The delay variation is the difference between the current and previous delay values.
Two-Way ETH-DM Statistics
The router that contains the initiator MEP stores each set of two-way delay statistics in the ETH-DM database. The ETH-DM database collects up to 100 sets of statistics for any given CFM session (pair of peer MEPs). You can access these statistics at any time by displaying the ETH-DM database contents.
Two-Way ETH-DM Frame Counts
Each router counts the number of two-way ETH-DM frames sent and received:
For an initiator MEP, the router counts the number DMM frames transmitted, the number of valid DMR frames received, and the number of invalid DMR frames received.
For a responder MEP, the router counts the number of DMR frames sent.
Each router stores ETH-DM frame counts in the CFM database. The CFM database stores CFM session statistics and, for interfaces that support ETH-DM, any ETH-DM frame counts.
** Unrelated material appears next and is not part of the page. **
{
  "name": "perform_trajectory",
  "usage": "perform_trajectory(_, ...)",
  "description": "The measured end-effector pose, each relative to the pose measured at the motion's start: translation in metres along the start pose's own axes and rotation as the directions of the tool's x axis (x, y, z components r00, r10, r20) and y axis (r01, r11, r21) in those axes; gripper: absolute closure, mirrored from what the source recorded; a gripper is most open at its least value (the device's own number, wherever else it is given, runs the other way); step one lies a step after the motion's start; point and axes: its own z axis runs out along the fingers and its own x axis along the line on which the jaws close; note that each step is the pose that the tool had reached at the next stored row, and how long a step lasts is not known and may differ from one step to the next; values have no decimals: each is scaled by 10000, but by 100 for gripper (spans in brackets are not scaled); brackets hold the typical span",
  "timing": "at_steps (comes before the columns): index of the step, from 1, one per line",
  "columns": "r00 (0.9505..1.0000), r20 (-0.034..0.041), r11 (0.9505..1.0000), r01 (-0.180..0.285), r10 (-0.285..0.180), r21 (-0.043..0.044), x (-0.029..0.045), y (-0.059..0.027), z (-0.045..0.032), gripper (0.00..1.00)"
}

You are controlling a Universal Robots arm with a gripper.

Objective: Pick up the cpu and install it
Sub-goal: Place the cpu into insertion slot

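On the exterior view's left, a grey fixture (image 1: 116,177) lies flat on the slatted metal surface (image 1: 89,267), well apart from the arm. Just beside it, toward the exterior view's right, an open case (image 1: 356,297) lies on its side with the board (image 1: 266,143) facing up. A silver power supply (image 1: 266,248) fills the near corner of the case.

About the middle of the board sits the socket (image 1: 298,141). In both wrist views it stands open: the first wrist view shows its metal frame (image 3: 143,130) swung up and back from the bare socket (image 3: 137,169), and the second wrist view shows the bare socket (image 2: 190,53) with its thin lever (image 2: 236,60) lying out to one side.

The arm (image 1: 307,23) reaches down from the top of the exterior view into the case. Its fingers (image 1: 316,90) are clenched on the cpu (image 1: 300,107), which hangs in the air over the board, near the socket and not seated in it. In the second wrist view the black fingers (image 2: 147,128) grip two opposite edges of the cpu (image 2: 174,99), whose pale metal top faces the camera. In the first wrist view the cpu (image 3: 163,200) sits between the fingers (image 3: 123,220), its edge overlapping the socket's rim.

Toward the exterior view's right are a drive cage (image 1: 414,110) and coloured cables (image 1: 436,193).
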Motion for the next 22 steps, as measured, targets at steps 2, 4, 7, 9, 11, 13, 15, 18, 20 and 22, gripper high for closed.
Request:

You can access the frame counts at any time by displaying CFM database information for Ethernet interfaces assigned to MEPs or for MEPs in CFM sessions.
For a given two-way Ethernet frame delay measurement, frame delay and frame delay variation values are available only at the router that contains the initiator MEP.
Choosing Between One-Way and Two-Way ETH-DM
One-way frame delay measurement requires that the system clocks at the initiator MEP and receiver MEP are closely synchronized. Two-way frame delay measurement does not require synchronization of the two systems. If it is not practical for the clocks to be synchronized, two-way frame delay measurements are more accurate.
When two systems are physically close to each other, their one-way delay values are very high compared to their two-way delay values. One-way delay measurement requires that the timing for the two systems be synchronized at a very granular level, and MX Series routers currently do not support this granular synchronization.
Restrictions for Ethernet Frame Delay Measurement
The following restrictions apply to the Ethernet frame delay measurement feature:
The ETH-DM feature is not supported on label-switched interface (LSI) pseudowires.
The ETH-DM feature is supported on aggregated Ethernet interfaces.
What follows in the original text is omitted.